Apoyado en la barandilla de su departamento, Enrique, muy emocionado, sonreía a cuantos habían ido a despedirle. Miró a Adolfo, Leopoldo, Ramón, Claudio y Alicia. Anastasio no estaba. Después miró a Celia. Y a su madre. Ésta le miraba con los ojos arrasados y no le decía nada. «¡Pobre vieja —pensó—, no ha tenido suerte conmigo!». Celia le sonreía.
—Que te portes bien, que seas formal.
«Tampoco ésta ha tenido suerte».
Levantaron todos la mano para decirle adiós, incluso Manolito Pérez, que con tal de no dormir se había quedado curioseando, ofreciéndose a unos y a otros por los andenes.
La madre y los hermanos de Enrique no iniciaron el regreso hasta que el tren se perdió de vista.
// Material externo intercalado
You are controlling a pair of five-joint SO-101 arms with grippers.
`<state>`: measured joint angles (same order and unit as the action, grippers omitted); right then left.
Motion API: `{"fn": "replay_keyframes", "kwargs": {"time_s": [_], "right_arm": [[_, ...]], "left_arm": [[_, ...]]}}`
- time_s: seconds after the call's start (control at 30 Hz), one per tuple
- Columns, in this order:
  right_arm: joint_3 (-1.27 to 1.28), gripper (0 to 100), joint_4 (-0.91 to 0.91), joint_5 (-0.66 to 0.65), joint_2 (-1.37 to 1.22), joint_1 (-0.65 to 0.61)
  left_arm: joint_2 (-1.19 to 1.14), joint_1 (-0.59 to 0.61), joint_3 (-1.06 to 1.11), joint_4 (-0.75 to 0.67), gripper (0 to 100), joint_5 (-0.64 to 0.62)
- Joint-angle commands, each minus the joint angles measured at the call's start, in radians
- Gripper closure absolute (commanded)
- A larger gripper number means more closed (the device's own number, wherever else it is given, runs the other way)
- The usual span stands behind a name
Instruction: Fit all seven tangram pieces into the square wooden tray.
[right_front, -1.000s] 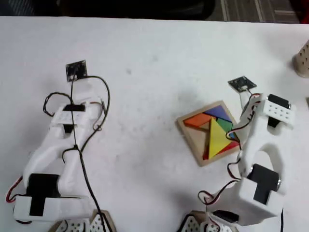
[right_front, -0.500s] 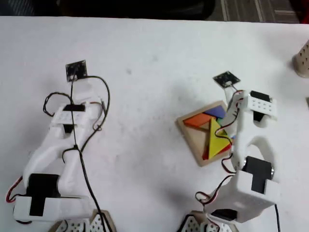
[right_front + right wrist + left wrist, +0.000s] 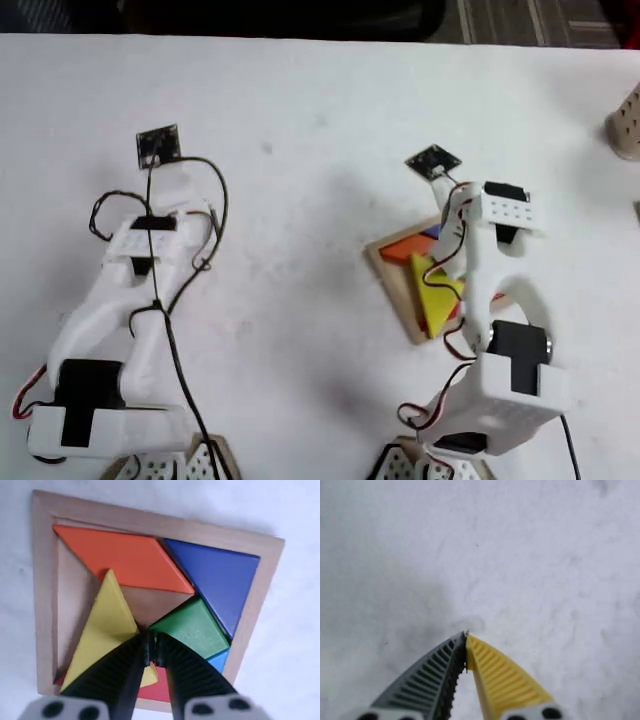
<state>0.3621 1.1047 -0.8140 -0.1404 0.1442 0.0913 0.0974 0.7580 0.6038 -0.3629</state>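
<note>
Right wrist view shows the right gripper point(image 3: 152, 650), jaws nearly together, at the yellow triangle point(image 3: 102, 630), which lies askew in the wooden tray point(image 3: 42, 605). This piece looks light, stiff and smooth; its thin edges seem best to grip. The left gripper point(image 3: 466, 639) is closed above the table point(image 3: 520, 555).

No text, label, number or sign can be read anywhere on the tabletop, pieces or arms.
</note>
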Motion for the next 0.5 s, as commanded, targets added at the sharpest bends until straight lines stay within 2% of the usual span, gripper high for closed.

En cuanto el vagón de Enrique se apartó unos metros, Celia volvió de nuevo la cabeza a un lado y a otro, visiblemente preocupada.
—¿Y Anastasio…? ¿No ha venido?
—Llegará tarde, seguro —comentó Adolfo.
Salieron de la estación.
Celia comentó tristemente:
—¡No ha venido Anastasio!
Manolito Pérez abrió la boca en un impotente bostezo. Se diría que quería tragarse la estación. Anotó la hora en un cuadernillo y salió a pasos lentos del andén. Fuera, tomó un taxi. Estiró las piernas y dio un cabezazo. «Creí que no me llegaría nunca la hora de dormir —pensó—. Yo no sirvo para trasnochar». Sacó de nuevo su cuaderno. Releyó las notas.
«A las diez, toma el coche frente a la casa de la viuda».
«A las diez y doce deja el coche en el garaje, manda que le cambien el aceite y lo limpien. A las diez y dieciocho toma el metro hasta la Puerta del Sol. Allí, cambia de parecer y coge un taxi. A las doce menos siete sube a la pensión Pascual, donde al parecer tiene una amiguita».
«A las seis y diez entra en la churrería».
«El tren de las siete treinta sale con dos minutos de retraso».
Pérez volvió a bostezar.
«¡Cómo se va a poner la viuda cuando se entere de que su amante se ha fugado! ¡Para un primer informe no está mal! ¡Me subirá la asignación! ¡Seguro!».
Bostezó de nuevo aparatosamente. Cuando llegó a la puerta de la casa, el taxista, zarandeándole, le tuvo que despertar.